Apache Hive is a data warehouse software built on top of Hadoop that facilitates reading, writing and managing large datasets residing in distributed storage using SQL. Hive provides the necessary SQL abstraction so that SQL-like queries can be integrated with the underlying Java code without having to implement the queries in the low-level Java API. It allows structure to be projected onto data that is already in storage. Hive also provides a command line tool and a JDBC driver that users can use to connect to Hive.
Apache Hive was co-created by Joydeep Sen Sarma and Ashish Thusoo during their stint at Facebook. Both of them realized that in order to make the best use of Hadoop, they would have to write some fairly complex Java Map-Reduce jobs. They realized that they would not be able to teach their fast growing engineering and analyst teams the skill set needed to be able to exploit Hadoop across the organization.
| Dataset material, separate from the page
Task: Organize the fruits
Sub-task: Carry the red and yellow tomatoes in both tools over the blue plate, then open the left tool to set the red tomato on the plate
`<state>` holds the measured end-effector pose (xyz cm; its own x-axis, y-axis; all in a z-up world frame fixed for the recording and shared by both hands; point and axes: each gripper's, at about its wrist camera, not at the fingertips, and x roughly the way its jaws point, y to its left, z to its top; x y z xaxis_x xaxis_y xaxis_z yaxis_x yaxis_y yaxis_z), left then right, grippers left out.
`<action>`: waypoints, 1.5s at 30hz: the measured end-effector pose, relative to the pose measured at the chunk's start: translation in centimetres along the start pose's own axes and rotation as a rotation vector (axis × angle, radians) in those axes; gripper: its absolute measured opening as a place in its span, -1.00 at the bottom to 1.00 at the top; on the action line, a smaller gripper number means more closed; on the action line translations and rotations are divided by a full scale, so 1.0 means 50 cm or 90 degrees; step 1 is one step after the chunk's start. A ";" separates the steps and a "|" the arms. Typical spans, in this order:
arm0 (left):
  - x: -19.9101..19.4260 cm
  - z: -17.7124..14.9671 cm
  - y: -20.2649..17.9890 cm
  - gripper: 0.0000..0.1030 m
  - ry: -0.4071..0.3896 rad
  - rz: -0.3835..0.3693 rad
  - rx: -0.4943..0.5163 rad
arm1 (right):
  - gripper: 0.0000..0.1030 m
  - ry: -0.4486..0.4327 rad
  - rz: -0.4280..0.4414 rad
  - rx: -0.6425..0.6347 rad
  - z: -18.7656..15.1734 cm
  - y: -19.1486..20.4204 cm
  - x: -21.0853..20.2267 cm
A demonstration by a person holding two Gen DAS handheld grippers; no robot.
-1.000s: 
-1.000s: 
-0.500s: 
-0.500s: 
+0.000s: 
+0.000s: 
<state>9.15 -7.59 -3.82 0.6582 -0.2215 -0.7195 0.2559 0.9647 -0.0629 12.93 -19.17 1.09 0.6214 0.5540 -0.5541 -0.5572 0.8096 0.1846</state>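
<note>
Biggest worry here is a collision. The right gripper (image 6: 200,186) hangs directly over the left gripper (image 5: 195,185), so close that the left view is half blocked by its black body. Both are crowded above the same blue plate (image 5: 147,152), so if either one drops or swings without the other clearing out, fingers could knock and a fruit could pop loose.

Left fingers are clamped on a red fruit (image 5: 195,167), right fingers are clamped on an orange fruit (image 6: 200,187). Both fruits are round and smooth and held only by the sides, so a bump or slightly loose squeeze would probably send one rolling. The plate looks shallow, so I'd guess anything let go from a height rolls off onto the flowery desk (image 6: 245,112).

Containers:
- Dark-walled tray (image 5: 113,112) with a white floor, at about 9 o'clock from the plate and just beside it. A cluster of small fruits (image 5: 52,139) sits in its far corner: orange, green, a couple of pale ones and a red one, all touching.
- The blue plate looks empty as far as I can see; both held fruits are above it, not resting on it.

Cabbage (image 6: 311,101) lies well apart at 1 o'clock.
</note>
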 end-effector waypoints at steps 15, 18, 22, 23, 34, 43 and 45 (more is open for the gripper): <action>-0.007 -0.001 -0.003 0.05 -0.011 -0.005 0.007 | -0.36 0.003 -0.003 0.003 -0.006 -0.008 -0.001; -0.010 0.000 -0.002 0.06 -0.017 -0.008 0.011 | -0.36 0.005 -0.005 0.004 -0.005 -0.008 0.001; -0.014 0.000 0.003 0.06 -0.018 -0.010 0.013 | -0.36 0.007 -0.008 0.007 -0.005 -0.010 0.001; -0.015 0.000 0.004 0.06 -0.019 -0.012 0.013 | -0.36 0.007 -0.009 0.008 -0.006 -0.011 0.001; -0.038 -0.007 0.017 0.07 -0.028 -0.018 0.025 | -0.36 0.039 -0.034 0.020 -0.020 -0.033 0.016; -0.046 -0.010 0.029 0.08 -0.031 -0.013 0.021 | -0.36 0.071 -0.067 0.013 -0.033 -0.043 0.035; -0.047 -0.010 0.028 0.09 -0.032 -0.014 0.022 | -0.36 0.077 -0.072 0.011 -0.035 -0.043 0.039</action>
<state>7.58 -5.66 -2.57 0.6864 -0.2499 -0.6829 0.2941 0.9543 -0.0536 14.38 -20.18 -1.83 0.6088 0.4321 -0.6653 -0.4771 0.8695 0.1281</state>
SQL was the interface used widely by the engineers and analysts. While SQL could cater to most analytics requirements, the creators also wanted to bring in the programmability that Hadoop provides. Apache Hive was born out of these dual goals - an SQL-based declarative language that also allowed engineers to be able to plug in their own scripts and programs when SQL did not suffice. To facilitate the creation of data driven organizations, it was also built to store centralized metadata(Hadoop based) about all the datasets in the organization.
The query interface used by Hive is HiveQL. While it is based on SQL, HiveQL does not strictly follow the full SQL-92 standard.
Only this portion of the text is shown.